THE Bank of Sweden Prize in Economic Sciences in memory of Alfred Nobel, popularly known as the Nobel Prize in Economics, is shared this year by Mr Thomas C. Schelling and Mr Robert J. Aumann.
These names and their academic work remind you time and again of the number of steps you must climb in the giant intellectual pyramid before understanding comes naturally.
However, I must admit that, while I read the names of Nobel winners every year with some distant awe, I have not felt any affection.
But this year it's different. Hearing of Schelling winning the Nobel, I am delighted. And that's not a word you hear or use easily in this serious business of Economics. But that is precisely what makes Schelling such a noteworthy, welcome and inspirational exception in his field.
When I chose to register for a class at the School of Public Affairs (I was a student at the Department of Economics), it was certainly not because I felt the need to learn more Game Theory. I had studied it in detail in my own department. My decision was rather based on curiosity. My roommate then - also a student of Schelling - couldn't say enough about him. I spent so many evening hours listening to her stories about how enjoyable his classes were that I decided that I had to see for myself. It turns out I made it just on time, as I was told that I had taken the last seat available, and that registration for Schelling's class was closed.
I am reluctant to be verbose in describing what it is like to be taught by Schelling, as he himself is so judicious in his use of words.
But there are many things about him that leave his students, or perhaps anybody who meets him, with such a deep impression. The first thing that struck me was that here was somebody who explained every concept in Economics without a trace of jargon.
Tom Schelling taught Economics as a process of observation of actual human behaviour. One asked oneself often in his class "What would I do if I were in that situation?" That's when you realised that you were being taught by somebody who actually created parts of the discipline of Economics and he was simply showing you how he had discovered them for himself.

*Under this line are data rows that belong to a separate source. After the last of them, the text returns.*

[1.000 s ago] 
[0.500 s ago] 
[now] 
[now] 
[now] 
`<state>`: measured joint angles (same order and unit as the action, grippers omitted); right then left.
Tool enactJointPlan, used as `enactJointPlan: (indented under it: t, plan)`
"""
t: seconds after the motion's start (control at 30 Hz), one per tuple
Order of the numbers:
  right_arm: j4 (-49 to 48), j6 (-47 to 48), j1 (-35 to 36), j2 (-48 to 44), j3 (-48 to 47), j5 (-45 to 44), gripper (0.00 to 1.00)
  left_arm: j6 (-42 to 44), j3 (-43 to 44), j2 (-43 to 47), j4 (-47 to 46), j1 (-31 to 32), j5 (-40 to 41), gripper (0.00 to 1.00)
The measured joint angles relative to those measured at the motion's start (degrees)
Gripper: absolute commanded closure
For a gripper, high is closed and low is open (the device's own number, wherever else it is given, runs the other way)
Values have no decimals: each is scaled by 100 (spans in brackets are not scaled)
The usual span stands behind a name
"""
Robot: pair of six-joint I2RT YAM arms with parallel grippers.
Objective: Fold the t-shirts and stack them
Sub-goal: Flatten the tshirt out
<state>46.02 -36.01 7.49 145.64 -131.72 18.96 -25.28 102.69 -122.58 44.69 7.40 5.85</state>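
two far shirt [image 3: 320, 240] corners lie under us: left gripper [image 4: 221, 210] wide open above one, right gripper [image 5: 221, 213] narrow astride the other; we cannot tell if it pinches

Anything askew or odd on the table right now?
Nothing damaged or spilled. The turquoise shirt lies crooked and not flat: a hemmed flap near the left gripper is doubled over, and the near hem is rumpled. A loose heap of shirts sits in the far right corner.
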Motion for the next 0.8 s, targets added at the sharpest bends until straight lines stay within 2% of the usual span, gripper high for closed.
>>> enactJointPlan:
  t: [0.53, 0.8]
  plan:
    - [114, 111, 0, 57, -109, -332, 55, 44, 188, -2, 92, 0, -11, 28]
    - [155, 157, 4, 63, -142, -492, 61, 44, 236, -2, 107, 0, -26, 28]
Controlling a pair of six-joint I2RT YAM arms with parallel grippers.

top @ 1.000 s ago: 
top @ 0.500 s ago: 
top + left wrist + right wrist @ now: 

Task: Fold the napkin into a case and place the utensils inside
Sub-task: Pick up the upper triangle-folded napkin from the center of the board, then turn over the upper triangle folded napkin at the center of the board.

What was amazing was how easy and intuitive it was to understand, and I felt less betrayed by the definition of Economics being a study of human behaviour.
In his classes, one would hear of evenings he spent with Presidents and Prime Ministers, and yet never once did Schelling come across as anything but a completely approachable and gentle human being. His patience was simply extraordinary, and he seemed always an oasis of calm.
So, I will end this little celebration of his winning the great prize with the few words that I jotted down on the card we gave to him on our last day of class.
Possibly for want of space and time, I got straight to the point, and I am quite sure I speak the thoughts of many of his students when I say this. Professor Schelling taught us as much about humility as he did about Game Theory.
(A recent student of Thomas Schelling at University of Maryland).